**WHAT YOU HAVE TO DO**
All entries below are to be written out again exactly, but no picture is to be copied.

Extracted data entries:

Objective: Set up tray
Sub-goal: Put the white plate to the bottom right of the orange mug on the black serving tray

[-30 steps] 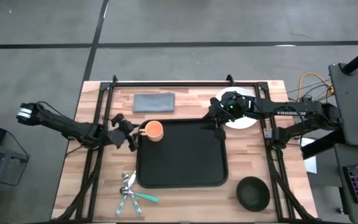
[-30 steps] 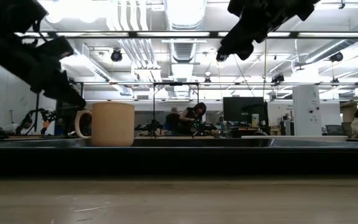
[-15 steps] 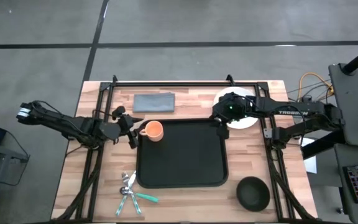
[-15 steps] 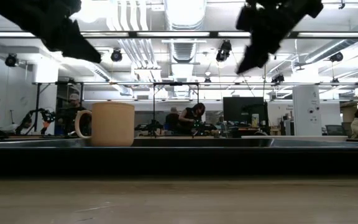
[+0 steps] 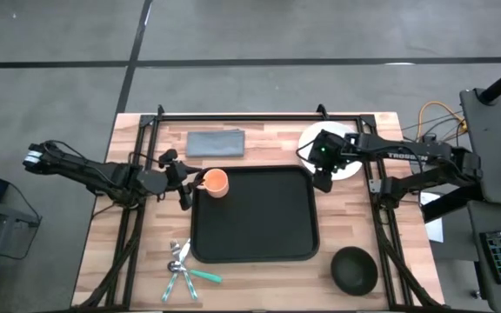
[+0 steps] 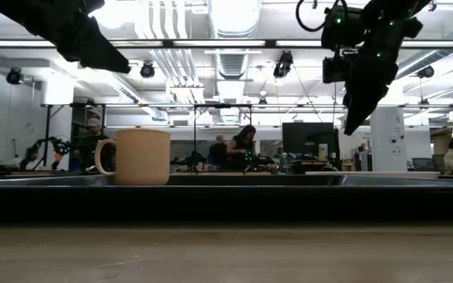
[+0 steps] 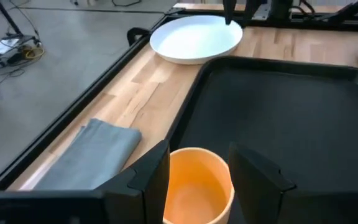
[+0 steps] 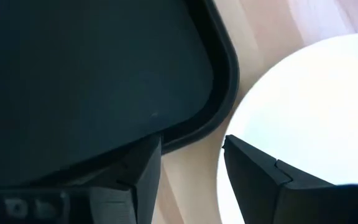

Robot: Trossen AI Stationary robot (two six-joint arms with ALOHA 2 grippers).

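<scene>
From above, the tray (image 5: 253, 214) lies in the middle of the table (image 5: 355, 228), with an orange cup (image 5: 217, 183) standing in its far left corner. The left gripper (image 5: 181, 181) hangs just to the left of the cup, beside the tray's left edge. The right gripper (image 5: 323, 174) is over the tray's far right corner, with the white plate (image 5: 348, 168) directly beside it on the right. A grey cloth (image 5: 216, 143) lies beyond the left gripper, cutlery (image 5: 182, 269) lies near the tray's near left corner, and a dark bowl (image 5: 354, 269) sits off its near right corner.

From table height, the cup (image 6: 134, 156) stands on the tray's rim line (image 6: 226, 181); both arms hang above it, clear of the surface.

The left wrist camera shows the left gripper (image 7: 199, 168) open, its fingers (image 7: 152, 171) spread wider than the cup (image 7: 198, 185), which sits between them untouched. The tray (image 7: 291, 118), the cloth (image 7: 92, 152) and the plate (image 7: 195, 39) lie ahead.

The right wrist camera shows the right gripper (image 8: 191, 162) open and empty, above the bare wood between the tray's rounded corner (image 8: 222, 93) and the plate (image 8: 303, 118).
</scene>
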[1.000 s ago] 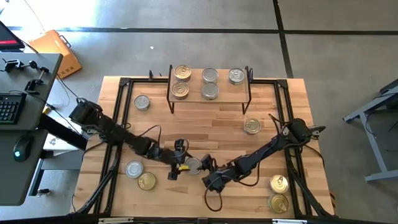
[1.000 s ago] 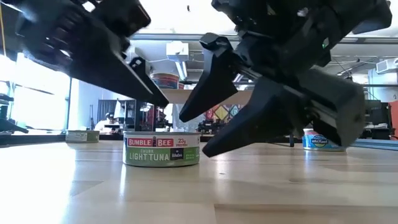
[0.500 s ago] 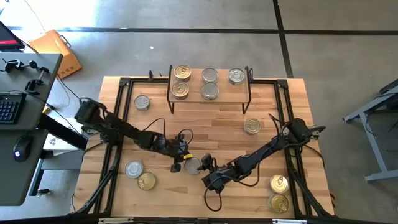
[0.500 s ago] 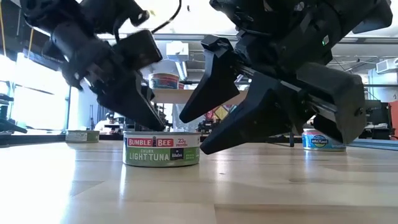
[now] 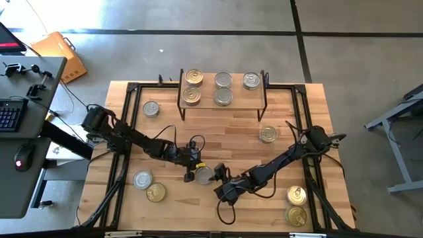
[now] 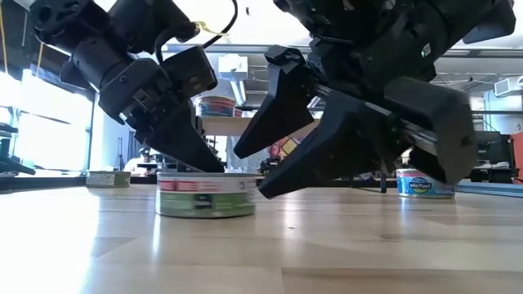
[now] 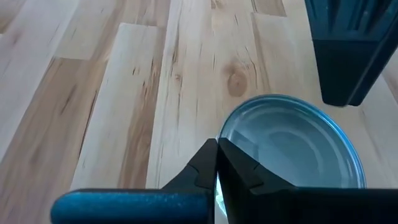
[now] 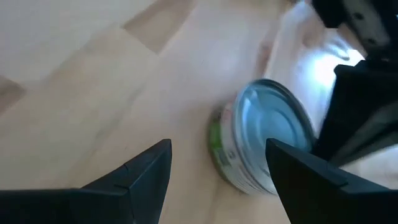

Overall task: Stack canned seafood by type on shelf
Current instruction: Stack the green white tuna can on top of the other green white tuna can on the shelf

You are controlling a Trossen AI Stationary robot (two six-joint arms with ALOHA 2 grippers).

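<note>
1. Silver-lidded round tin with a green label [image 5: 204,175] sits on the slatted wooden bench [image 5: 231,132], well short of the small wooden-topped shelf [image 5: 223,89]
2. Left end effector [image 5: 190,174] clenched, fingertips at the tin's rim, apparently touching
3. Right end effector [image 5: 219,177] spread wide just beside the tin, grasping nothing

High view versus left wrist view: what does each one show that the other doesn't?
Only the high view shows the shelf carrying five tins, both arms, the open right gripper and loose tins around the table. Only the left wrist view shows the left gripper shut, its fingertips pressed together at the silver-lidded tin. Both show that tin and the wooden tabletop.
</note>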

**WRITTEN SOLUTION**
Objective: Set up tray
Sub-goal: Put the white plate to the bottom right of the orange mug on the black serving tray

[-30 steps] 
[-30 steps] 
[-15 steps] 
[-15 steps] 
[+0 steps] 
[+0 steps] 
[+0 steps] 
[+0 steps] 

Robot: Trossen AI Stationary robot (two six-joint arms with ALOHA 2 grippers).

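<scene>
From above, the tray (image 5: 253, 214) lies in the middle of the table (image 5: 355, 228), with an orange cup (image 5: 217, 183) standing in its far left corner. The left gripper (image 5: 181, 181) hangs just to the left of the cup, beside the tray's left edge. The right gripper (image 5: 323, 174) is over the tray's far right corner, with the white plate (image 5: 348, 168) directly beside it on the right. A grey cloth (image 5: 216, 143) lies beyond the left gripper, cutlery (image 5: 182, 269) lies near the tray's near left corner, and a dark bowl (image 5: 354, 269) sits off its near right corner.

From table height, the cup (image 6: 134, 156) stands on the tray's rim line (image 6: 226, 181); both arms hang above it, clear of the surface.

The left wrist camera shows the left gripper (image 7: 199, 168) open, its fingers (image 7: 152, 171) spread wider than the cup (image 7: 198, 185), which sits between them untouched. The tray (image 7: 291, 118), the cloth (image 7: 92, 152) and the plate (image 7: 195, 39) lie ahead.

The right wrist camera shows the right gripper (image 8: 191, 162) open and empty, above the bare wood between the tray's rounded corner (image 8: 222, 93) and the plate (image 8: 303, 118).
</scene>
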[1.000 s ago] 
[1.000 s ago] 
[0.500 s ago] 
[0.500 s ago] 
[now] 
[now] 
[now] 
[now] 

Overall task: Stack canned seafood by type on shelf
Current instruction: Stack the green white tuna can on top of the other green white tuna can on the shelf

You are controlling a Trossen AI Stationary robot (two six-joint arms with ALOHA 2 grippers).

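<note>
1. Silver-lidded round tin with a green label [image 5: 204,175] sits on the slatted wooden bench [image 5: 231,132], well short of the small wooden-topped shelf [image 5: 223,89]
2. Left end effector [image 5: 190,174] clenched, fingertips at the tin's rim, apparently touching
3. Right end effector [image 5: 219,177] spread wide just beside the tin, grasping nothing

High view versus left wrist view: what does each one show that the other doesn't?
Only the high view shows the shelf carrying five tins, both arms, the open right gripper and loose tins around the table. Only the left wrist view shows the left gripper shut, its fingertips pressed together at the silver-lidded tin. Both show that tin and the wooden tabletop.
</note>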

No more output will be given for this exercise.